All boxes were NTP time synced and on MDT timezone.
- Status changed from New to Need Review
- Assignee set to Kefu Chai
the use-gmt flag is unset for pools created before upgrading, so i don't think that's the case.
https://github.com/ceph/ceph/pull/13821 is created to skip the archive hitset object when we are trying to remove it.
#4 Updated by Gerben Meijer 12 months ago
Kefu Chai wrote:
the use-gmt flag is unset for pools created before upgrading, so i don't think that's the case.
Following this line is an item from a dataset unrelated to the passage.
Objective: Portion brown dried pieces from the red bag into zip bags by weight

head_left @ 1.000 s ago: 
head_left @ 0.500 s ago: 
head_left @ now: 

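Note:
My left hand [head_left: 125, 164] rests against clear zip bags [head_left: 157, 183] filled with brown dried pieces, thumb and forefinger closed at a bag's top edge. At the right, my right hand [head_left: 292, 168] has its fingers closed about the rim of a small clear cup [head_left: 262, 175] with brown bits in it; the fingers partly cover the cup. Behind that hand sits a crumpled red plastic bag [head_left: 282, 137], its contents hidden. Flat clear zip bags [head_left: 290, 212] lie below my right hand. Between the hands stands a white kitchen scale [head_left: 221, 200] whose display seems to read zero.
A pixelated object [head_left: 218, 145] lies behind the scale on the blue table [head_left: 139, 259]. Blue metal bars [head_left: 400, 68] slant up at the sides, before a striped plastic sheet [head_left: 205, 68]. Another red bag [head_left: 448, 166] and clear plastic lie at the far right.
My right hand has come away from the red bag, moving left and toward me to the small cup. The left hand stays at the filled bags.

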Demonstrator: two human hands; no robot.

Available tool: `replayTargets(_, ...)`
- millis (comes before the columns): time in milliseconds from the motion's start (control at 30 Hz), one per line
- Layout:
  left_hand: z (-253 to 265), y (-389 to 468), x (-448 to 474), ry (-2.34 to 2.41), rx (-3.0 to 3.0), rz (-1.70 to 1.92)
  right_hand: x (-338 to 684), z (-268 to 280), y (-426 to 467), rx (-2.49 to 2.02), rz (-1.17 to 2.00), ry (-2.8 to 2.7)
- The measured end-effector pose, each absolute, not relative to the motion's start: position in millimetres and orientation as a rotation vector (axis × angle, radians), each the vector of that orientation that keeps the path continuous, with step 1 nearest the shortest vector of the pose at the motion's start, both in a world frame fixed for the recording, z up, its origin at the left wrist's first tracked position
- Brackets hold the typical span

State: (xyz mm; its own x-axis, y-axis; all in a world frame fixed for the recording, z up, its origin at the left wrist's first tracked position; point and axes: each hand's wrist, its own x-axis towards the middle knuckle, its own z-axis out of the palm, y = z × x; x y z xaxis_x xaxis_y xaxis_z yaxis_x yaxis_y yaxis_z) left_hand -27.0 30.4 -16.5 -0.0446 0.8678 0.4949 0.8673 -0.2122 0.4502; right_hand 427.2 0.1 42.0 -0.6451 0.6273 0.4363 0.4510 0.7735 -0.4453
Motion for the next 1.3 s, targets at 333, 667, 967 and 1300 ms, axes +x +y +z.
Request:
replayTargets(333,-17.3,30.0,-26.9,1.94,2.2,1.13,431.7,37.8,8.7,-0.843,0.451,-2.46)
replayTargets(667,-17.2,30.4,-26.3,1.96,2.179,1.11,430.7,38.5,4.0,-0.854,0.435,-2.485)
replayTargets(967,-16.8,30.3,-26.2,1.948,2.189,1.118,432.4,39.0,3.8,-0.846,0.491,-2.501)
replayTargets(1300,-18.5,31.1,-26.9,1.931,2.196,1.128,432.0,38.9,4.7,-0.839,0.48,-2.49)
The very first OSD that crashed logged this:
Mar 02 20:46:30 ceph2.silo2.uspro1.unifiedlayer.com ceph-osd: 2017-03-02 20:46:30.973974 7f3f9651f700 -1 osd.254 pg_epoch: 262185 pg[19.643( v 262185'80274196 lc 262179'80273645 (262173'80270577,262185'80274196] local-les=262181 n=379 ec=83762 les/c/f 262181/262179/0 262180/262180/262180) [254,248,168] r=0 lpr=262180 pi=262170-262179/2 crt=262179'80273683 mlcod 262179'80273645 active+recovery_wait+degraded NIBBLEWISE m=1] agent_load_hit_sets: could not load hitset 19:c2600000:.ceph-internal::hit_set_19.643_archive_2017-03-03 03%3a44%3a39.027534Z_2017-03-03 03%3a44%3a39.653995Z:head
It crashed at 20:46 local time MDT on March 2nd, and it is looking for a hitset object that is 7 hours in the future. MDT+7 == GMT. At this point, 6 cache-tier OSDs were on Jewel, all others were still Hammer. We had not changed any flags anywhere, and we definitely weren't using use-gmt.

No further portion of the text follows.